Al llegar a la oficina, León se dejó caer en la silla frente al escritorio, esperando lo que diría el director.
—León, tendré que llamar a tu padre. Ya te dejé pasar muchas, pero no puedo permitir que sigas metiéndote en peleas, y menos que golpees a los estudiantes hasta casi matarlos.
León, al escuchar que el director llamaría a su padre, se tensó. El director notó su reacción; sabía que la relación entre León y su padre no era buena.
—¡NO! Por favor, director, no lo llame. Si quiere, expúlsenme o lo que sea... incluso pagaré por los daños, pero haga lo que haga, no lo llame —suplicó León.
El director solo negó con la cabeza. Realmente no quería hacerlo, pero ya había advertido a León varias veces y no tenía otra opción.
—Lo siento, León —dijo mientras se dirigía a un cuarto apartado para poder llamar al padre.
León simplemente no sabía qué hacer. Estaba en pánico; no quería involucrar a su padre, mucho menos molestarlo en su trabajo...

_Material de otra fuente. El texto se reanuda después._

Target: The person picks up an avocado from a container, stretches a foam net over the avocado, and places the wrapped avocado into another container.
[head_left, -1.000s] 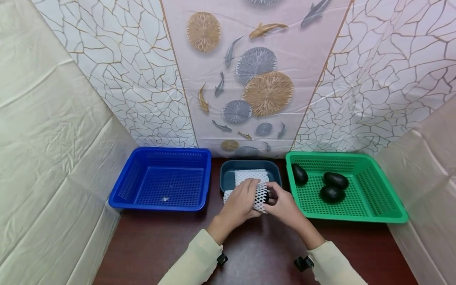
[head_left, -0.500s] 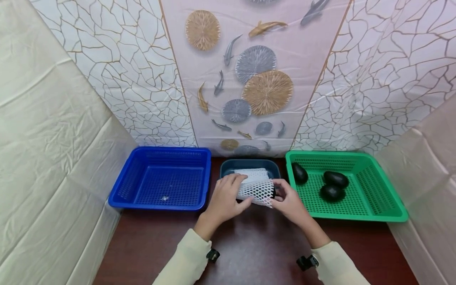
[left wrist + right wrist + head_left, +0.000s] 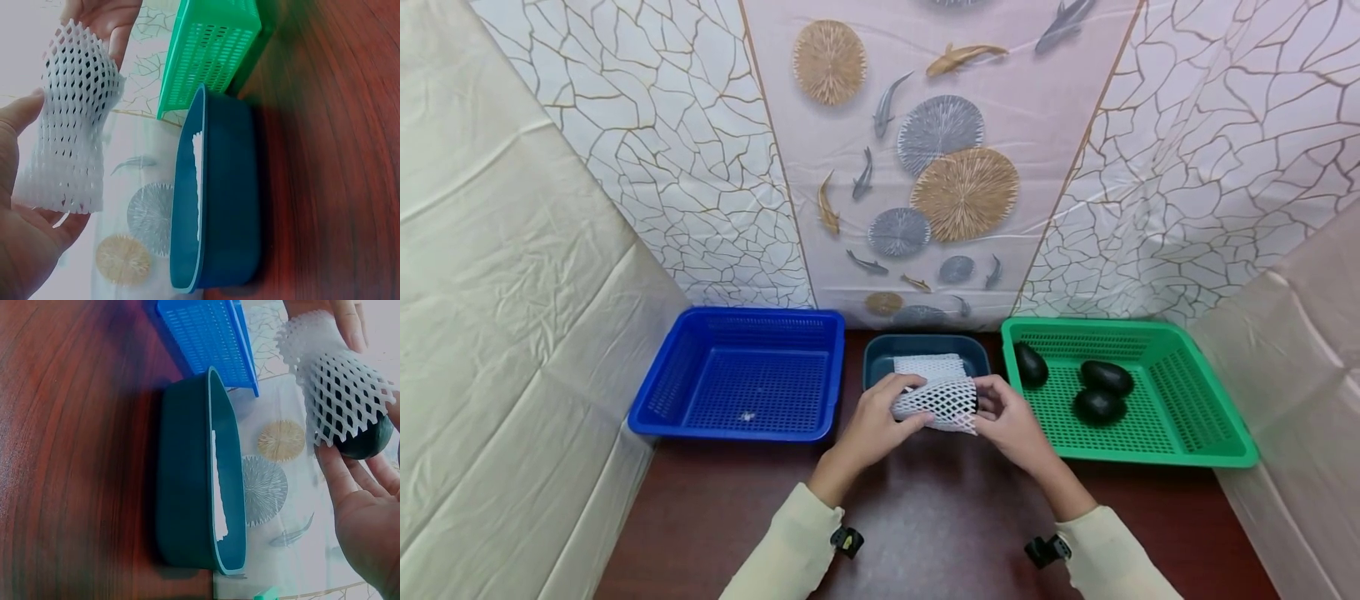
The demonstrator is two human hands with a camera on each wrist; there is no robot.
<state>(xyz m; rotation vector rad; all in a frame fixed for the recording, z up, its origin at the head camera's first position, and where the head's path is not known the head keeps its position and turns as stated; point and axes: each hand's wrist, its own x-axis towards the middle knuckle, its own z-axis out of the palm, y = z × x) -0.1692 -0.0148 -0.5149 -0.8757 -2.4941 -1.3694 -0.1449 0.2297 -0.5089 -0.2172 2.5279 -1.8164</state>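
Note:
A white foam net sleeve [image 3: 943,402] is held above the near side of a dark teal tray [image 3: 874,354]. Inside it sits a dark, glossy avocado [image 3: 369,439], its rounded end bare at the sleeve's right opening. My left hand [image 3: 876,423] grips the sleeve's left end, thumb on the near side and fingers behind. With its fingertips at the right opening, my right hand [image 3: 1011,427] holds the avocado's bare end and the sleeve's edge. More white foam sleeves [image 3: 925,364] lie in the tray.
A blue basket [image 3: 737,429] stands left of the tray, with a small white scrap [image 3: 747,416] in it. On the right, a green basket [image 3: 1195,392] contains dark avocados [image 3: 1105,379]. All stand on a reddish-brown table [image 3: 940,517] before a patterned cloth backdrop.
My left hand has slid left along the sleeve, which now lies stretched out between both hands instead of bunched under the left. The right hand has shifted slightly right.

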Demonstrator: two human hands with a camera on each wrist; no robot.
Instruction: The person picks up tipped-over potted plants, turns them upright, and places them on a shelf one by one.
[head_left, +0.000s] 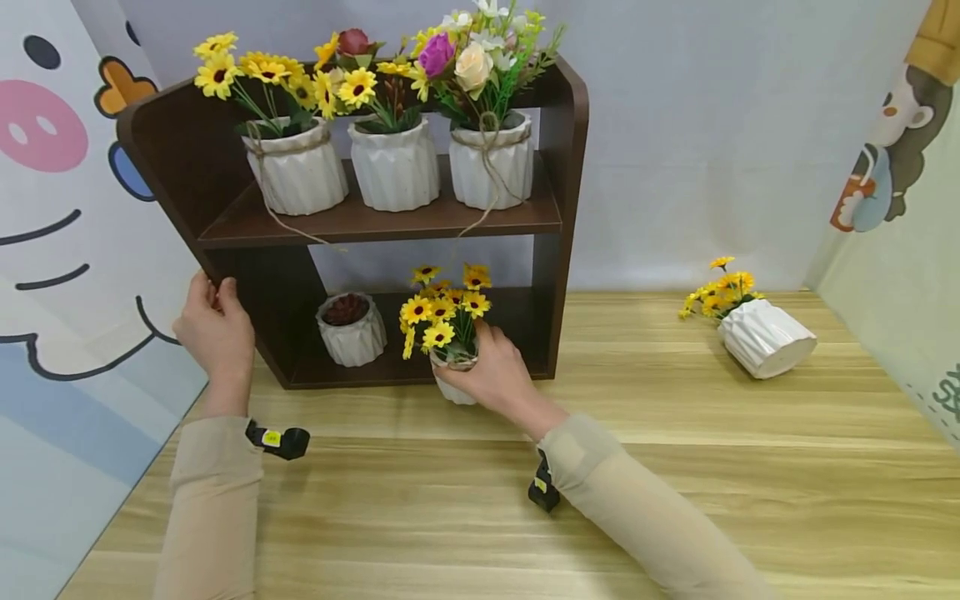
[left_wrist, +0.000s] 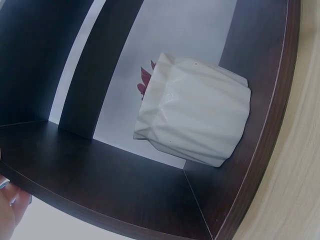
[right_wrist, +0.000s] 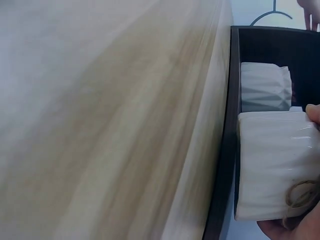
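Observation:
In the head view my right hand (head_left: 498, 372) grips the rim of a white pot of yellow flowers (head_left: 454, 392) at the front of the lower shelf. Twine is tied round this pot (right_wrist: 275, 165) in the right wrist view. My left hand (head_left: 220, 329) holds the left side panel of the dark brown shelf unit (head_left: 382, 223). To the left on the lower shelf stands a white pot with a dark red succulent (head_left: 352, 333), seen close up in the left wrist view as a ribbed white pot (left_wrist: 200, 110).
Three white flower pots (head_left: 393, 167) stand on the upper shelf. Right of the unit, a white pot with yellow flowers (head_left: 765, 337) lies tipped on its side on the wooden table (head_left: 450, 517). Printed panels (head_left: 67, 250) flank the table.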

Después de un rato, mientras León seguía perdido en sus pensamientos, su padre llegó acompañado de dos guardias. León, al verlo, se tensó y se levantó rápidamente para hacer una pequeña reverencia, pero su padre simplemente caminó hacia el cuarto apartado sin siquiera mirarlo. León bajó la cabeza y volvió a sentarse, esperando con miedo lo que vendría.
Pasó un tiempo hasta que el director regresó y se sentó en su silla. Detrás de él salió el padre, quien tomó asiento con los guardias detrás. León se tensó aún más, mirando hacia abajo, hasta que escuchó la voz del director.
—León, te van a transferir de escuela a un internado.
Esto tomó por sorpresa a León, que levantó la mirada rápidamente hacia el director y su padre.
—¿Un internado?
—Así es —respondió el director—. El señor Drake y yo llegamos a ese acuerdo, ya que es un internado especial para personas... digamos que un poco...
El señor Drake lo interrumpió:
—Problemáticas y sin control —dijo por fin, dirigiendo la mirada hacia su hijo.
Eso solo hizo que León temblara un poco. El director retomó la palabra mientras el señor Drake apartaba la mirada, dirigiéndose hacia él.
—Sí... pasarás ahí el tiempo que sea necesario, ya que no hay un periodo definido. Otra cosa es que es un internado conformado solo por hombres.
—Pero... —intentó hablar León, pero su padre lo interrumpió.
—Nada de peros. Te vas mañana en la tarde, no quiero quejas.
El señor Drake hizo una seña para que uno de los guardias se llevara a su hijo a casa para que preparara sus maletas.